Bus and Motor Coach Library

It Looks Good On Paper - But?                 

Author – Brian Niddery (2001)

Every year as a dutiful and responsible fleet owner, you probably go through the same routine of reviewing your rates.  You analyze your costs and revenues for the preceding 12-month period, and forecast what cost increases you are likely to experience in the coming year - increases in fuel, insurance, employee, maintenance and so on. 

You confidently factor in all forms of expense, rolling (variable) costs, fixed expenses, and those "paper" costs that include capitalization and depreciation. 

You have a pretty good idea of the volume of business you are likely to generate, and finally you build in a fair profit margin.  The result is a fairly accurate financial forecast for the coming year that contains a reasonable profit margin.  From this information you are able to review and set a rate structure for the next 12-month period.

So how come what looks good on paper never seems to materialize at the end of the year?  Why does is it seem to be a perennial struggle just to make ends meet, and so difficult to turn a profit at year-end?  What looked good on paper at the beginning of the year, all but seems to disappear by the end of the year.

It lies in the day-to-day insidious pressures brought on by your customers, both old and new, to garner better price breaks from you, and in your own selling efforts to increase sales volumes.  It is a constant battle between your efforts to maintain your rates, yet keep a healthy flow of business coming your way. 

In this continuing battle, certain minor concessions are often made in price or in providing extra services at no charge.  Although these concessions may appear of no consequence on a day by day basis, when added up over the course of a year it can seriously erode that profit margin that you work so hard to build into your enterprise.   

There is a reason for the term "profit margin".  It is marginal at best!  And being a marginal factor at best, it can certainly dry up in a hurry.

Perhaps you might be interested in an exercise called a “revenue day net profit factor”.
If you were to take your annual forecasting one step further by determining the number of revenue days that your fleet will generate over the course of a year, you can easily determine what your profit margin is on a daily basis per fleet unit. 

You will likely find this to be a surprisingly modest figure. 

For example, suppose you have a fleet of 20 bus units, and each bus averages 200 revenue days per year.  Total revenue days would therefore amount to 4,000.  If your company profit last year totaled, say $100,000, you simply divide that figure by the number of revenue days.  In this mathematical example, the “revenue day net profit factor” would be $25.

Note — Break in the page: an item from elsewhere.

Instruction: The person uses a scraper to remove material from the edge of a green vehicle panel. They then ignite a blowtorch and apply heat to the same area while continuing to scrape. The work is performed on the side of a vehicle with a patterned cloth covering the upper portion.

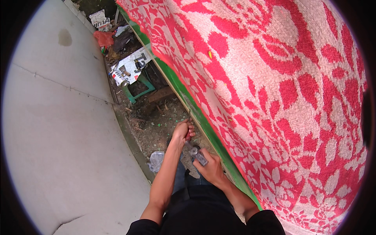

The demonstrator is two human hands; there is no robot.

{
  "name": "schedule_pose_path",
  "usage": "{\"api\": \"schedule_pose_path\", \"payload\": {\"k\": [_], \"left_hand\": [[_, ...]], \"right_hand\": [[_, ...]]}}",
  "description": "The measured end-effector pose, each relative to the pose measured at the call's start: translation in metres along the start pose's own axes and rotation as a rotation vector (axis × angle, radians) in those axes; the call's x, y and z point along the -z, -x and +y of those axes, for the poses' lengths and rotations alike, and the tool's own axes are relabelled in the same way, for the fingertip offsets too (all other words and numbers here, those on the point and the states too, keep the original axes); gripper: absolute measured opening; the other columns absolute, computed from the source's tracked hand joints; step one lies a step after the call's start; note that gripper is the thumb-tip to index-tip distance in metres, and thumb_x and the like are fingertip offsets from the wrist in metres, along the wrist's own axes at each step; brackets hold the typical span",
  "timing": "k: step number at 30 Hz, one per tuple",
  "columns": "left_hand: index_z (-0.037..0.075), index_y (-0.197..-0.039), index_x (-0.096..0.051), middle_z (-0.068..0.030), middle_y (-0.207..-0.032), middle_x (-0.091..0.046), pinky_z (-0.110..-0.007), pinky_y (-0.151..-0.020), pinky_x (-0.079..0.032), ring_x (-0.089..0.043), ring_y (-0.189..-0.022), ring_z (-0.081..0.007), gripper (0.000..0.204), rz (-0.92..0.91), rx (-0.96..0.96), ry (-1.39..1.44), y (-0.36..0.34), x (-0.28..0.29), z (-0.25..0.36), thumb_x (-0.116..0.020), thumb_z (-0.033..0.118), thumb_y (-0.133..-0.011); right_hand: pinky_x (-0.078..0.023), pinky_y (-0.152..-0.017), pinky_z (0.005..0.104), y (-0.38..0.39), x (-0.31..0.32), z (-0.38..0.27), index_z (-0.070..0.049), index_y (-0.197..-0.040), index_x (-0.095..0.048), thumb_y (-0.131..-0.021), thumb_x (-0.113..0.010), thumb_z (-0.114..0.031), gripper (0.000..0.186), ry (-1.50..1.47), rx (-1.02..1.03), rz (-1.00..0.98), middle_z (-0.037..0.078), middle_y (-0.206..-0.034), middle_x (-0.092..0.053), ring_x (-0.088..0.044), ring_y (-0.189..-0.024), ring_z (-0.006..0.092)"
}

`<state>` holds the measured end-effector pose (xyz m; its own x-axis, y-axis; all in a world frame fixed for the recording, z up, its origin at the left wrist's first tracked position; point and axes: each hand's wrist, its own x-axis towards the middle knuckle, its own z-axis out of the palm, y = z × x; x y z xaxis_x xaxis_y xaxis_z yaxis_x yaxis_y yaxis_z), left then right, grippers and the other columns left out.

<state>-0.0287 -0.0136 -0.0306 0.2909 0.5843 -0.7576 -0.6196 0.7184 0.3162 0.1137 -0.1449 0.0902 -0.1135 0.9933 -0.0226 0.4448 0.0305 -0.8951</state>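
My left hand is closed round the red handle of a slim tool. Its thin dark shaft points away from me, beside the green-painted board; whether it is a screwdriver or a chisel I cannot tell. Just nearer and to the right, my right hand grips a grey metal tool with a rounded part on top. Blur hides its exact kind. Its upper end lies close to the butt of the red handle, and I cannot tell if they touch.
A red-and-white patterned cloth drapes over everything right of the board. To the left rises a pale wall. A green plastic stool carries a printed sheet. A clear plastic bag lies by the wall; a red bag lies farther off among debris.
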Motion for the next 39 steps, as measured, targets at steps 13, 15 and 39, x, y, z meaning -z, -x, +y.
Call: {"api": "schedule_pose_path", "payload": {"k": [13,15,39], "left_hand": [[0.006,-0.101,-0.046,0.0006,-0.068,-0.04,-0.024,-0.042,-0.03,-0.036,-0.05,-0.0076,0.019,0.063,0.07,0.031,-0.022,0.019,-0.001,-0.037,-0.007,-0.092],[0.007,-0.1,-0.046,0.0006,-0.068,-0.04,-0.024,-0.042,-0.03,-0.036,-0.05,-0.0076,0.019,0.059,0.032,0.033,-0.03,0.014,0.002,-0.037,-0.007,-0.092],[0.006,-0.105,-0.046,0.0012,-0.067,-0.039,-0.025,-0.041,-0.03,-0.036,-0.051,-0.008,0.021,0.019,0.058,-0.048,-0.002,0.002,0.013,-0.035,-0.007,-0.091]], "right_hand": [[-0.05,-0.065,0.0456,0.013,-0.033,0.045,0.002,-0.106,-0.053,-0.082,-0.073,-0.009,0.033,0.14,-0.074,0.031,0.024,-0.085,-0.064,-0.065,-0.081,0.0445],[-0.05,-0.063,0.0453,0.01,-0.034,0.042,0.001,-0.105,-0.054,-0.081,-0.074,-0.01,0.033,0.084,-0.059,0.065,0.023,-0.085,-0.064,-0.065,-0.077,0.0423],[-0.051,-0.06,0.0415,0.003,-0.004,-0.018,0.001,-0.106,-0.058,-0.078,-0.076,-0.01,0.035,0.017,0.236,0.024,0.02,-0.083,-0.063,-0.066,-0.073,0.0376]]}}
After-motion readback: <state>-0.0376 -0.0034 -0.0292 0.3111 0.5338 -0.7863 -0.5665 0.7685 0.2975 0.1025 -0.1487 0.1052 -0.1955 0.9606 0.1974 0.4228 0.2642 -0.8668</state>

As a bus fleet operator, it would be a very worthwhile exercise for you to determine what the “revenue day net profit factor” is in your operation.  It is likely to be a similarly modest sum as in the example above.  This modest net profit factor is what separates you from making money and no money at all!  

Your revenue day profit factor is really all the negotiating room you have.  And in your day-to-day sales effort, it becomes all too easy to give it away in a price break or by way of some other concession.  Even an innocuous giveaway such as providing a customer with a 10-hour day for the price of an 8-hour day will ensure that you will probably not make a dime; even though you are still taking on the responsibility, the liability, and incurring the costs of running that bus unit up and down the highway for an entire day.

Let me ask you a question!  If a stranger walked up to you and asked to borrow your private car, so that they can run it all over town for an entire day, in return for $25 bucks plus gas, would you lend it to them?  Not likely, right!  Then why is it so easy for a fleet operator to let out a bus unit, which is likely worth many times the price of one's car, for a similar sum of money! 

The question is, in your operation how often do you allow a customer to negotiate a slightly lower price, an extra service, extra hours, or some kind of volume discount in order to hang onto that customer, or to wrestle a new customer from a competitor?  How often are you tempted to accept a lesser rate just to keep those wheels turning? 

All of these are pitfalls that can seriously erode and even endanger your profit margin.

So check your net profit last year, figure out exactly how many revenue days your fleet generated last year, and from that you can easily determine your revenue day profit factor. 

That modest sum is all you have to work with!